Why should I care if you calculate f(x) or f'(x), where x is the representation of the current state of the universe, f() is the standard model, and f'() is the model with all the cake?

Comment author: TheOtherDave 14 January 2013 03:39:52PM 0 points [-]

I don't believe that representations of numbers are morally comparable to living creatures

Does that stay true if those representations are implemented in a highly distributed computer made out of organic cells?

Comment author: OrphanWilde 09 January 2013 05:05:07PM 0 points [-]

I think I see where you're going with this, but your presentation actually leads somewhere else entirely; you discuss your point in the introduction and the conclusion, but you invest the majority of the weight of your argument into a place where your point is nowhere to be found.

Your argument, as presented, seems to be along these lines: Suppose there is one person, and one person is tortured. That's really important. Suppose there are a billion people, and one of them is tortured. That's not very important.

What I think you're getting at is more along these lines: Suppose there is one person, and one person is tortured; that is extremely important to that person. Suppose there are a billion copies of that one person, and one of them is tortured. Even a slight benefit arising from a decision leading to that torture may outweigh, by virtue of the fact that the benefit has been reproduced a billion less one times, the badness of the torture.

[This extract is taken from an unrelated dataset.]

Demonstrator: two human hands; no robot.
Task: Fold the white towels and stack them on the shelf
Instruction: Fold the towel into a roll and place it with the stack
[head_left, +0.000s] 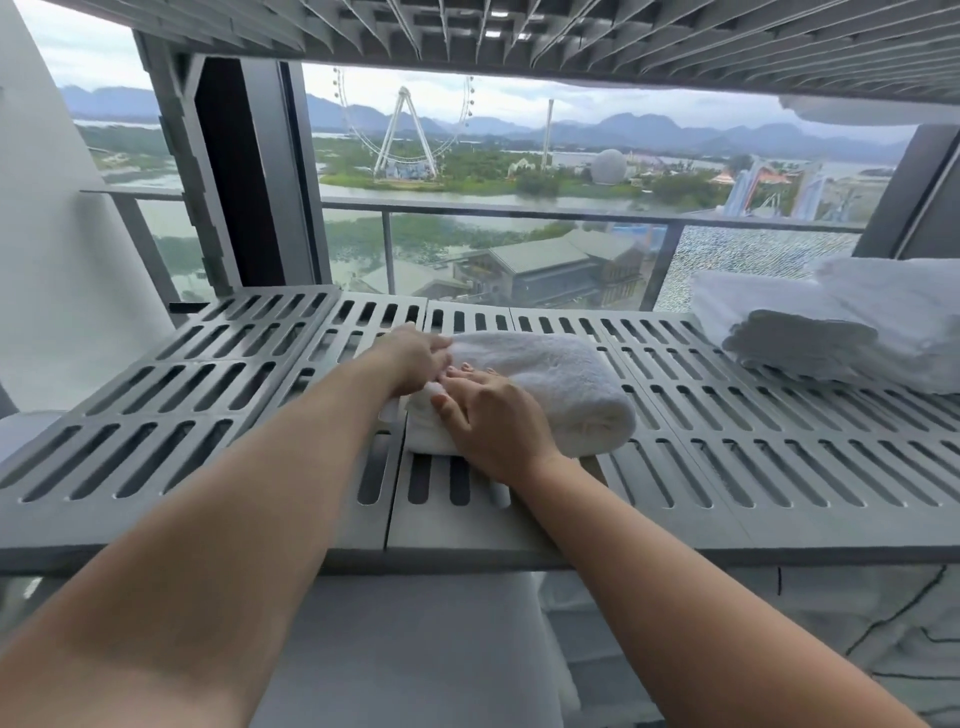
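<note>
Folded white towel (550, 384) lies mid-way along the slotted grey shelf (156, 395). Arm outstretched, left hand (415, 358) curls its fingers, pinching the towel's left end. Palm down, right hand (493, 415) lies flat with straight fingers on the towel's near side. A towel stack (831, 332) sits at far right.

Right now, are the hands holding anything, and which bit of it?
The left hand seems to pinch the folded white towel at its left end. The right hand only rests flat on the towel's near left part, gripping nothing.
</note>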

In other words, your presentation conflates the number of people with the importance of something bad happening to one of them. You don't discuss potential rewards at all; it's just, this torture is happening. Torture is equally bad regardless of the percentage of the population that is being tortured (given a specific number of people that are being tortured, I mean); we shouldn't care less about torture merely because there are more people who aren't being tortured. Whereas your actual point, as hinted at, is that, for some group that gains utility per individual as a result of the decision that results in that torture, the relative badness of that decision is dependent on the size of the group.

Or, in other words, you seem to be aiming for a discussion of dustmotes in eyes compared to torture of one person, but you're forgetting to actually discuss the dustmotes.